Saturday, July 28, 2007

Blogathon 23: Uncanny X-Men #403

First thing's first, if you're just randomly checking this blog and are wondering what's going on, I'm participating in Blogathon where you blog for 24 hours, posting every 30 minutes, all for charity. I began at 9 am this morning, so it's been 11 hours now. I am blogging for the Alzheimer Society of Canada and you can sponsor me by clicking on the sheep over to your right there.

And now, we return to our issue-by-issue look at Joe Casey's Uncanny X-Men run already in progress . . .

Archangel and Stacy are flying through Germany or something and see a mutant getting the shit kicked out of them, and land and try to sort things out. They find a lovely group of mutant-hating humans and try to talk to them, which doesn't seem to be working too well. A bunch of X-Corps people show up and solve the problem, but Archangel is all ready to throw down. That's right, he wants to talk to the bigots beating up the mutant, but is ready to beat the shit out of Multiple Man and company for daring to solve the situation. Archangel is a fucking moron, people.
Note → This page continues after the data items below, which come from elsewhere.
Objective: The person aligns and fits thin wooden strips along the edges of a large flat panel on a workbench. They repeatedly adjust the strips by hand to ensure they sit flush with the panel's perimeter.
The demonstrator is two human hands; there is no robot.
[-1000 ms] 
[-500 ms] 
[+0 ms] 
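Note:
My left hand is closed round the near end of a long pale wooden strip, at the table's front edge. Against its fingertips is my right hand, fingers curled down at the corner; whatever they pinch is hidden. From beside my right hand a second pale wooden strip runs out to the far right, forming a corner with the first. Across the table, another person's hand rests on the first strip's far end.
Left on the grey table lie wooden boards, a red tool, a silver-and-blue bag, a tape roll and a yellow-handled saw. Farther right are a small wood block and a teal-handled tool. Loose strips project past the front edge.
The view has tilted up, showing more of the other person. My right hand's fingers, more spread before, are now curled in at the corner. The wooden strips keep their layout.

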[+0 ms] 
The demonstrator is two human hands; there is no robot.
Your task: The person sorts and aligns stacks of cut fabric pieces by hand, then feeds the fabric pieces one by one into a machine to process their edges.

Meanwhile, Banshee shows Chamber (a former student of his) around and we learn that M, Jubilee and Husk from Generation X are X-Corps members, too. Chamber is still all paranoid like the other X-Men.

Then, Iceman walks into a bar and begins calling Avalanche, Blog and Surge names because they're evil and Iceman is good and blah blah blah. It ends with the "bad guys" taking the high road and Iceman looking like a jackass, which he is.

Kurt and Banshee talk. Kurt and Chamber talk. Surge kills the bigots from before. Chamber finds Lady Mastermind in the basement in a tank of fluid and is sucked into her head telephically.

Goddamn, this is a frustrating issue, because the first half seems to do everything is can to show that the X-Men are assholes, while the X-Corps are doing a good job, while the last half just shows it's the same old story of too good to be true, ends justify the means, and who cares what else.

I'm kind of tired. Usually happens around now every day. Most days I find it funny that at eight or nine, I'm tired as hell, but at two am, I'm wide awake. Doing this won't even phase me. I'm going into my sixth year of university; I've pulled all-nighters without even trying to. Just the usual early evening slugishness. In an hour or so, I'll go get another slushy and the walk plus high amounts of sugar and, well, liquid will keep me alert. Am getting a little sick of sitting here, though.

Back to the issue, yeah, what the fuck? Why must a great idea become so bad? And it gets worse, people. By the end of this story, you'll have forgotten the fact that it ever SEEMED like it could have been good. But, it does fit into the larger picture of Casey's run: pop will eat itself. This story is just like every other than came before it.